Signed-off-by: Srinivas Eeda <srinivas.eeda@oracle.com>
---
fs/fuse/control.c | 25 ++++++++----
fs/fuse/cuse.c | 11 ++++-
fs/fuse/fuse_i.h | 118 +++++++++++++++++++++++++++++++----------------------
fs/fuse/inode.c | 114 +++++++++++++++++++++++++++++++++++++++------------
4 files changed, 182 insertions(+), 86 deletions(-)
diff --git a/fs/fuse/control.c b/fs/fuse/control.c
index a0b0855..9a9ca5c 100644
--- a/fs/fuse/control.c
+++ b/fs/fuse/control.c
@@ -48,12 +48,13 @@ static ssize_t fuse_conn_waiting_read(struct file *file, char __user *buf,
size_t size;
if (!*ppos) {
- long value;
+ long i, value;
struct fuse_conn *fc = fuse_ctl_file_conn_get(file);
if (!fc)
return 0;
- value = atomic_read(&fc->num_waiting);
+ for (i = 0, value = 0; i < fc->nr_nodes; i++)
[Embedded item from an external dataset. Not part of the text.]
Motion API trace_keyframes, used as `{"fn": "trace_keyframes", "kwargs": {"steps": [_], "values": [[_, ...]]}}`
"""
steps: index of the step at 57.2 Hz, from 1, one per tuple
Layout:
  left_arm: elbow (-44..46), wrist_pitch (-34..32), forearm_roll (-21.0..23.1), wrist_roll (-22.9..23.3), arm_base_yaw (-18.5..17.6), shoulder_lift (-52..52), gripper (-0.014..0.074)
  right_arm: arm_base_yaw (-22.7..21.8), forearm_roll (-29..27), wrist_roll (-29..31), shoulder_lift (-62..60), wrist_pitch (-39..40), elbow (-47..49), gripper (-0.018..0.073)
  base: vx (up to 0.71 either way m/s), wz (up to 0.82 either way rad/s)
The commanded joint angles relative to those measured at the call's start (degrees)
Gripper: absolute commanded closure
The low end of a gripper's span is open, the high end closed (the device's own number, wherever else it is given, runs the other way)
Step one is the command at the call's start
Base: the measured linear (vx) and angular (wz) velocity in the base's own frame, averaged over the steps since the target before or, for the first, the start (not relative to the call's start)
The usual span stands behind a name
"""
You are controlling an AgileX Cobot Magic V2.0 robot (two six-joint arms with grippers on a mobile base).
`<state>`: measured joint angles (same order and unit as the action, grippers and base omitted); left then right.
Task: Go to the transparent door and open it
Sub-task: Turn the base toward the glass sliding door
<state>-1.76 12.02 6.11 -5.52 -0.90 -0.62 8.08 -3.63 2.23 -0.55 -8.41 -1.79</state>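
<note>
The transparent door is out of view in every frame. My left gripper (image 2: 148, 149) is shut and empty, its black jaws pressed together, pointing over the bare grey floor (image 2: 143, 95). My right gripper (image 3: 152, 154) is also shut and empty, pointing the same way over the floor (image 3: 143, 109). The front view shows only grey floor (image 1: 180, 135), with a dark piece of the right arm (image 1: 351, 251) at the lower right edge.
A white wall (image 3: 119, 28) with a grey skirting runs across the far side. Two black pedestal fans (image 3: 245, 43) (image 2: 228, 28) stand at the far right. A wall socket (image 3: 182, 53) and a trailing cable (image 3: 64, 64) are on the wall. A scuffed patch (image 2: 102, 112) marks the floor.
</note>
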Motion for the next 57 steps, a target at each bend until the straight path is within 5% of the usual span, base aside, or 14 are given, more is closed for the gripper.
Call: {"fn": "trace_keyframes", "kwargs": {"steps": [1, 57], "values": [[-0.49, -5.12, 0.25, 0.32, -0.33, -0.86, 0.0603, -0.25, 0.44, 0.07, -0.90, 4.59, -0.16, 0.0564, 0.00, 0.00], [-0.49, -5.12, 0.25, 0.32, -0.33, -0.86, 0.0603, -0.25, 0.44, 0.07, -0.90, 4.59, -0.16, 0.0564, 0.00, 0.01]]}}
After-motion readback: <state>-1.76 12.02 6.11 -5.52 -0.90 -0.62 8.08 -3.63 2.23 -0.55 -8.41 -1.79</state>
+ value += atomic_read(&fc->nn[i]->num_waiting);
file->private_data = (void *)value;
fuse_conn_put(fc);
}
@@ -101,13 +102,14 @@ static ssize_t fuse_conn_max_background_read(struct file *file,
loff_t *ppos)
{
struct fuse_conn *fc;
- unsigned val;
+ unsigned i, val;
fc = fuse_ctl_file_conn_get(file);
if (!fc)
return 0;
- val = fc->max_background;
+ for (i = 0, val = 0; i < fc->nr_nodes; i++)
+ val += fc->nn[i]->max_background;
fuse_conn_put(fc);
return fuse_conn_limit_read(file, buf, len, ppos, val);
@@ -123,9 +125,12 @@ static ssize_t fuse_conn_max_background_write(struct file *file,
ret = fuse_conn_limit_write(file, buf, count, ppos, &val,
max_user_bgreq);
if (ret > 0) {
+ int i;
struct fuse_conn *fc = fuse_ctl_file_conn_get(file);
if (fc) {
- fc->max_background = val;
+ val = (val + fc->nr_nodes - 1) / fc->nr_nodes;
+ for (i = 0; i < fc->nr_nodes; i++)
+ fc->nn[i]->max_background = val;
fuse_conn_put(fc);
}
}
@@ -138,13 +143,14 @@ static ssize_t fuse_conn_congestion_threshold_read(struct file *file,
loff_t *ppos)
{
struct fuse_conn *fc;
- unsigned val;
+ unsigned i, val;
fc = fuse_ctl_file_conn_get(file);
if (!fc)
return 0;
- val = fc->congestion_threshold;
+ for (i = 0, val = 0; i < fc->nr_nodes; i++)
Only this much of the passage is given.